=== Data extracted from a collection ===
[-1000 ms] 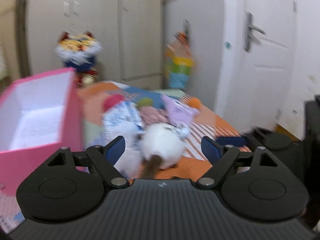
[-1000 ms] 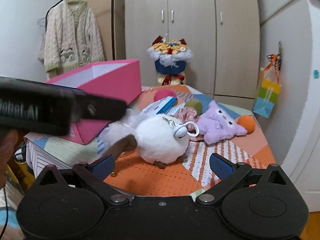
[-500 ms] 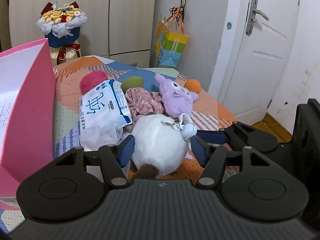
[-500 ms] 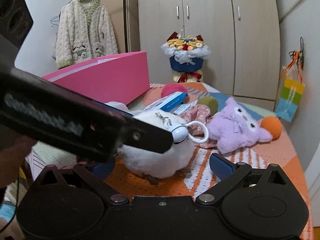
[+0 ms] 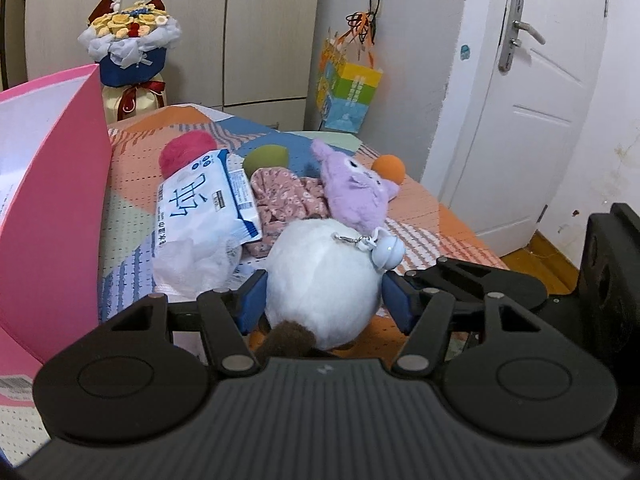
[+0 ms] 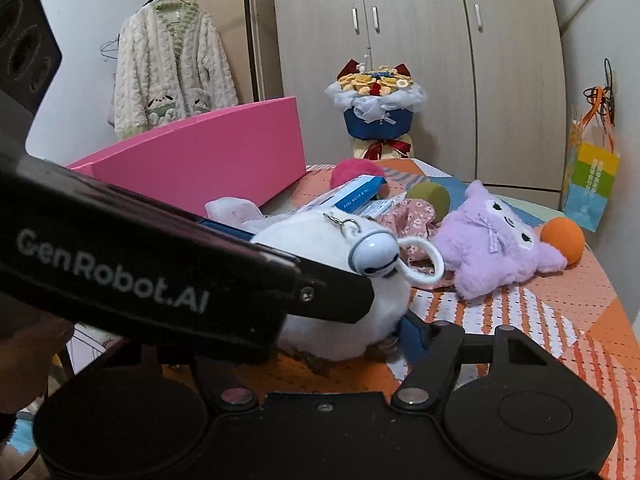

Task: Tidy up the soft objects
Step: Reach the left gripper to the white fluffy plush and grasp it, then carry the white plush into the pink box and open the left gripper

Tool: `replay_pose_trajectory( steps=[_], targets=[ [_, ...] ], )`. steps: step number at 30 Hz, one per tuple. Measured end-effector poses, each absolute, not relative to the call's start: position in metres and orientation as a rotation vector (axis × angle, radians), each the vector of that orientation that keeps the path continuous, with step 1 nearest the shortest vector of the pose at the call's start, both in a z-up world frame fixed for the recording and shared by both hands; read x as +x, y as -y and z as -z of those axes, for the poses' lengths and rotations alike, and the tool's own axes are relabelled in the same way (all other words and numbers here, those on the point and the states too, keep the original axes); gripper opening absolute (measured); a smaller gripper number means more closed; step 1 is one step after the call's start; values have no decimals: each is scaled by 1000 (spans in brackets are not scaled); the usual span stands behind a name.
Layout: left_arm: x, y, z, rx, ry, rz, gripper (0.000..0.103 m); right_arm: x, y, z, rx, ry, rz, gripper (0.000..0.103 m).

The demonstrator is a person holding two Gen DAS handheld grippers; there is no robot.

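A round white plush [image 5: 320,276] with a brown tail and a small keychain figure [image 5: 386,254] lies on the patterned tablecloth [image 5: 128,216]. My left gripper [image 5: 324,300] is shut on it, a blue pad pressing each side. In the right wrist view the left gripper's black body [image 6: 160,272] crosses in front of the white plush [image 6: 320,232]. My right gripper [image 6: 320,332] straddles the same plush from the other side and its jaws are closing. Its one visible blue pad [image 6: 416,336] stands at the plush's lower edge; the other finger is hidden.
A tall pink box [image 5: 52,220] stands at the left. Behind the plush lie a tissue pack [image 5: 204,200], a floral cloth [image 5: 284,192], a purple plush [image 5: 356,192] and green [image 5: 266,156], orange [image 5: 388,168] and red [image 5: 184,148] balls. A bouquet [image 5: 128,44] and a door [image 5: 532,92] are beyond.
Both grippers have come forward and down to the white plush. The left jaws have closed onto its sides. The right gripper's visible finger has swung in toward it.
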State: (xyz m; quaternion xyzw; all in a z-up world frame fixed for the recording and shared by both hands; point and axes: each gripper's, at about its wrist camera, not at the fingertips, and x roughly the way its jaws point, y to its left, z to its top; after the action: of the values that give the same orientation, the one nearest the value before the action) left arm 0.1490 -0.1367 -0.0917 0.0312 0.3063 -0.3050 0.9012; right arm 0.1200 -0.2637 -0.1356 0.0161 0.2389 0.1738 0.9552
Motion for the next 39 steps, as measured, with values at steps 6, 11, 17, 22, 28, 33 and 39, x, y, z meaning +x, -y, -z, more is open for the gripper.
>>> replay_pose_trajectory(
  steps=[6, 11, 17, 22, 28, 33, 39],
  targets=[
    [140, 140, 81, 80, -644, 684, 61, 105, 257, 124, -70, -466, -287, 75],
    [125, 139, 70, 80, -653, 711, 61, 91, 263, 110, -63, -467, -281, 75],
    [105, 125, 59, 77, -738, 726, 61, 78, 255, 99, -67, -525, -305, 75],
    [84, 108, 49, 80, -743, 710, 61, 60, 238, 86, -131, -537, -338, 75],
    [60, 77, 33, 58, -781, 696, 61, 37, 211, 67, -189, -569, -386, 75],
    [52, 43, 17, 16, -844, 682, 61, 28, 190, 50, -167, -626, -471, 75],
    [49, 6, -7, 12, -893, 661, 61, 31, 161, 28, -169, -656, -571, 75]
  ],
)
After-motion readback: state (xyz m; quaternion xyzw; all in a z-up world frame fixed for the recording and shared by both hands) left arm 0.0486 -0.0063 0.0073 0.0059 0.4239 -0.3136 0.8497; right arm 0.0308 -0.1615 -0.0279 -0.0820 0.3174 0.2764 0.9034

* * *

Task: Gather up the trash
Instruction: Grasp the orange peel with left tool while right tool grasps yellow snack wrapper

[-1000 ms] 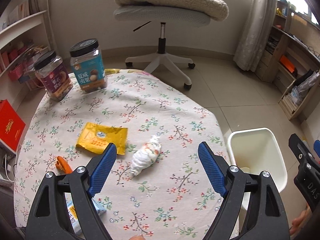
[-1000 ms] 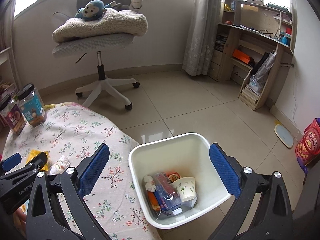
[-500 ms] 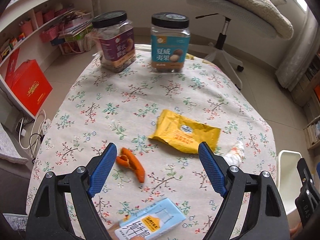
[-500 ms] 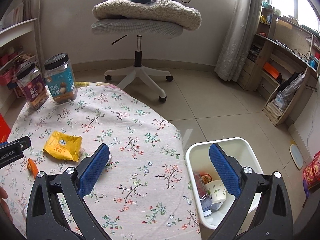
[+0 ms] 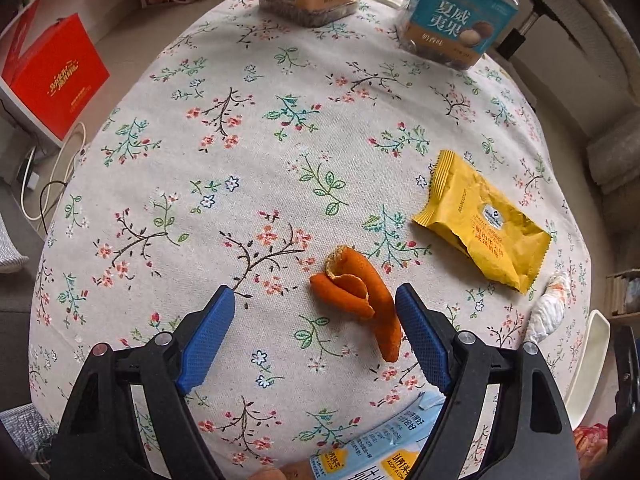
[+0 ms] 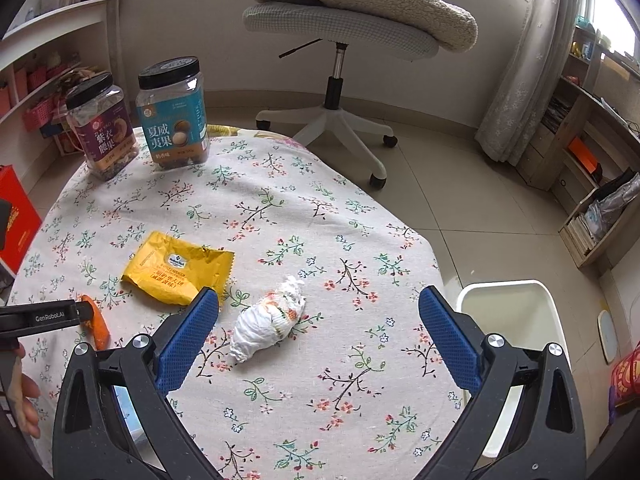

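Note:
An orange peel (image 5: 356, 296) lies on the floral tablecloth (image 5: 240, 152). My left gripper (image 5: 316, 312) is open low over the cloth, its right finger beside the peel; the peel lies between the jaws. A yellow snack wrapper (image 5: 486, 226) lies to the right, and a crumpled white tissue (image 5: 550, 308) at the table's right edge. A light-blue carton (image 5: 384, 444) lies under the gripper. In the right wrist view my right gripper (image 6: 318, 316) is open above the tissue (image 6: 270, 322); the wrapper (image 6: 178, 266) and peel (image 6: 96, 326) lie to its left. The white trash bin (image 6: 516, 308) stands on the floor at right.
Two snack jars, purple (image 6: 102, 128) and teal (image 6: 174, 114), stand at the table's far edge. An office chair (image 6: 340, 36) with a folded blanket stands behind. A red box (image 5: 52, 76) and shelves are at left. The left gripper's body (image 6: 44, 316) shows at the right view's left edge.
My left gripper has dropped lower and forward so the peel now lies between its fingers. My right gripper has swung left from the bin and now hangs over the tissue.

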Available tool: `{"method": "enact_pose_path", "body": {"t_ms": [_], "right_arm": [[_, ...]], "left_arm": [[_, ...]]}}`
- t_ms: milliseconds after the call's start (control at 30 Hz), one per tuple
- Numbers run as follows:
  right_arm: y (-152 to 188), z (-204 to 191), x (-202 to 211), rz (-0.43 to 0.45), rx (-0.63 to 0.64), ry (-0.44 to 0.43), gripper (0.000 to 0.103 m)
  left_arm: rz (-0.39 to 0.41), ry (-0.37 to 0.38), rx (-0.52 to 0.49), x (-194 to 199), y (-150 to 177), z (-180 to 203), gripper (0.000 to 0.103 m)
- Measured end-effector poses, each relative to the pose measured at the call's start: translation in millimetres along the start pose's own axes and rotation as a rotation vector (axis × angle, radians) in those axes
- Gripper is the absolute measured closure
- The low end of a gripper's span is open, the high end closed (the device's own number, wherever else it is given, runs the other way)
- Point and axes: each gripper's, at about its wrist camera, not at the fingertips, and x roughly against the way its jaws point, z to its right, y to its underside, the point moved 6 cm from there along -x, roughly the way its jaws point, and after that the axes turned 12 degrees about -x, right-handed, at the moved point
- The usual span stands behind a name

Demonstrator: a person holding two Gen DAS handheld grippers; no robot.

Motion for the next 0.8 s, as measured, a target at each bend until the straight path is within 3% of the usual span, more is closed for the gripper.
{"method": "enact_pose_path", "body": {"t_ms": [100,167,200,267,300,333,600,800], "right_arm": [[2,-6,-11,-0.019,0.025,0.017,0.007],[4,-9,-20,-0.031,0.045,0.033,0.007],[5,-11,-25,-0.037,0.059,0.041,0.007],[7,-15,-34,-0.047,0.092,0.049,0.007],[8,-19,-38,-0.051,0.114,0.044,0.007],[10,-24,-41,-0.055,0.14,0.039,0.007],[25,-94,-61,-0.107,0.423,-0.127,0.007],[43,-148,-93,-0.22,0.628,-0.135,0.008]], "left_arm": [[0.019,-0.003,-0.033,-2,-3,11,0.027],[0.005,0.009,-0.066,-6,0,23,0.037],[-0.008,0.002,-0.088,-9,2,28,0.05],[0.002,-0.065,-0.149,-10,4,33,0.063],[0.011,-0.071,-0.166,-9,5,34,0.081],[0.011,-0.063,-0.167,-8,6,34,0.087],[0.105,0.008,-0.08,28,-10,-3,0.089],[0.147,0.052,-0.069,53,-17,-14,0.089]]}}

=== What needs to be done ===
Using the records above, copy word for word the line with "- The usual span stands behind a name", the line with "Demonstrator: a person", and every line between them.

=== Answer for the task ===
- The usual span stands behind a name

Demonstrator: a person holding two Gen DAS handheld grippers; no robot.

The answer given here is complete.